Obituary of Helen Mazar
Helen Zarovich Mazar
Born in 1936, during World War II in Luxembourg, Helen fled Nazi persecution as a child to southern France. She grew up and spent most of the War in the region of Bordeaux, France.
After the War, she moved to New York City, attending the prestigious Hunter College in Manhattan. She graduated with a Masters in French and Education from Columbia University. Early in her teaching career, Helen taught at East Carolina University, and in numerous other schools in the Northeast, South and Southwest of the United States.
Helen was married to Ory Mazar, a historian, author and publisher of books, mostly about the Bible, the Holy Land, archaeology, and biblical history. A teacher, an artist, a lover of classical music and the literary arts, Helen was a dedicated mother and a loving wife. She entered the world alone, struggled and burdened by the harsh and turbulent circumstances of her childhood, but left the world better off than when she entered it.

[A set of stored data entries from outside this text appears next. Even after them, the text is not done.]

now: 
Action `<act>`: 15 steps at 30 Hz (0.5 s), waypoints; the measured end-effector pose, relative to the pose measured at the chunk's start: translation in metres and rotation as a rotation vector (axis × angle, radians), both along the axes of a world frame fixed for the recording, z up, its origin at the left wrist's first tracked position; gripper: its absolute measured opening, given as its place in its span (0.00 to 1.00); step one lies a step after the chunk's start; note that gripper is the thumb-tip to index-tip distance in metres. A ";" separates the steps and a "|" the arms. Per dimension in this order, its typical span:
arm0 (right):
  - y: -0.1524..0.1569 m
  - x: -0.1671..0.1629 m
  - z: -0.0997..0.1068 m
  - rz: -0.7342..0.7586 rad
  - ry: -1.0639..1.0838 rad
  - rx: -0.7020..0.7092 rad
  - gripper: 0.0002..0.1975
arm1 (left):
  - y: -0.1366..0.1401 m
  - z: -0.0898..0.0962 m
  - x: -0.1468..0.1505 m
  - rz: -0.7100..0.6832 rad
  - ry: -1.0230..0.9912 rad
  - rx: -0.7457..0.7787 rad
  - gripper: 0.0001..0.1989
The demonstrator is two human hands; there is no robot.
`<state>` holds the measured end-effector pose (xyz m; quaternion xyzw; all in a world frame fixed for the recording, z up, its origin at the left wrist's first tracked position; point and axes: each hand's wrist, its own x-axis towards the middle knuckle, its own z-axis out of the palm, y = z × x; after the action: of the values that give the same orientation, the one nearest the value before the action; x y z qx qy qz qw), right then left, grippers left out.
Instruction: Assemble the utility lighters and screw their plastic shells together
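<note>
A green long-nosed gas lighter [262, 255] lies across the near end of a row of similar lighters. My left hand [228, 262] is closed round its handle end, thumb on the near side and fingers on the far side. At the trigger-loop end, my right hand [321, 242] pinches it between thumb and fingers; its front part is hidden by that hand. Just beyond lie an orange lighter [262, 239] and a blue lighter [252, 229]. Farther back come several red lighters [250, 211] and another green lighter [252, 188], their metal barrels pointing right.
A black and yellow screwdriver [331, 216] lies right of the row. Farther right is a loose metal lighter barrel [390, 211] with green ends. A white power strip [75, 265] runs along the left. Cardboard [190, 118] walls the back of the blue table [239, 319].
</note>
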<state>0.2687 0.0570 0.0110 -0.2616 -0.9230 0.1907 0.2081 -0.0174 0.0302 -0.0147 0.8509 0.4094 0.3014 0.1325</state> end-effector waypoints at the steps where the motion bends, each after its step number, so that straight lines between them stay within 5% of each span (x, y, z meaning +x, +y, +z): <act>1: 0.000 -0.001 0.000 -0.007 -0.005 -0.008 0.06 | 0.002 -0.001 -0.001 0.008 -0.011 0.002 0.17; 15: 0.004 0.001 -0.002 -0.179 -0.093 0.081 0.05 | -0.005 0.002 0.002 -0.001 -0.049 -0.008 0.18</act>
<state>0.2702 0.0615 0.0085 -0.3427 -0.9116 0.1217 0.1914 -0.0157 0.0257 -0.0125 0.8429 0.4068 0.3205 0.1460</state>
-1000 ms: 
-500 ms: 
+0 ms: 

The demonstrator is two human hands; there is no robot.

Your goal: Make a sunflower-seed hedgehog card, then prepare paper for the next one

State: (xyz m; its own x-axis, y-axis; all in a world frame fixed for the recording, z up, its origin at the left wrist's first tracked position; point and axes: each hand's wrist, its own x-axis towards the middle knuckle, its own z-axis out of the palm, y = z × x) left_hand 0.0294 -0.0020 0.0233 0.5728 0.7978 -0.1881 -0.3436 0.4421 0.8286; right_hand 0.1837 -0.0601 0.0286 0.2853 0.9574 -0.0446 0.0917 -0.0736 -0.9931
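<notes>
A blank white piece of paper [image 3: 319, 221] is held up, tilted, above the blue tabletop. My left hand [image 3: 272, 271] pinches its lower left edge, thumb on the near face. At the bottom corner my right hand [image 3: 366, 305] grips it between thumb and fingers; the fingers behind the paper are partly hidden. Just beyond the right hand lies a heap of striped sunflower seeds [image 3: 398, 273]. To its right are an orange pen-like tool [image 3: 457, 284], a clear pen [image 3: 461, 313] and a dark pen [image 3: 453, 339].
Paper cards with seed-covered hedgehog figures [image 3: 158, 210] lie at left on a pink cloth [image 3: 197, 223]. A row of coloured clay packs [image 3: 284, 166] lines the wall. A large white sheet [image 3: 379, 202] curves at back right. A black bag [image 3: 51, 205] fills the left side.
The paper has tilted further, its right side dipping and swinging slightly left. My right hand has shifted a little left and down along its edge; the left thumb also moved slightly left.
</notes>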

Helen is survived by her two sons, Dan and Joseph, her daughters-in-law, Olga and Clarinda, and her three grandchildren, Sophia, Samantha, and David to which she dedicated much of her life.
All those who knew her will miss her. She will not be forgotten.
“Our dead are never dead to us until we have forgotten them” – George Elliot
The Following was a eulogy read by Joseph Mazar at his mothers funeral
Good morning everyone and thank you all for coming.
Today we are gathered to celebrate the life of Helen Zarovich Mazar, my mother.
On December 25th of this year, Helen celebrated her 87th birthday, here in Winter Haven, her home for the last few years.
The path that led my mother here was a long one, certainly filled with ups and downs.
From her youth in the south of France during World War II, her immigration to the US in her early teens, her education at Columbia university, teaching at the University of North Carolina, and meeting my father in New York city.
But my memories of Helen came later since I hadn’t entered the picture yet.
My first memories of my mother were of her rushing to the rescue after I had run my bike, along with my head, into a wall. I was 4 or maybe 5. It wasn’t the last time.
Or it might have been around the same time, when I was out playing with friends, I felt something in my hair and reached up to find out what it was.
I got stung by a bee! There were A LOT of tears, but again, my mother was there. And when all was said and done, I survived. The bee did not. I had the better mother.
But my mom was also there for the long hauls.
While in the 2nd grade, living in Houston, my family moved to a house outside of the city.
But my mother knew how much I loved the school I attended; a Montessori school called School in the Woods.
So, for the next two years, she drove me to school in the morning and picked me up in the afternoon, 50 miles each way.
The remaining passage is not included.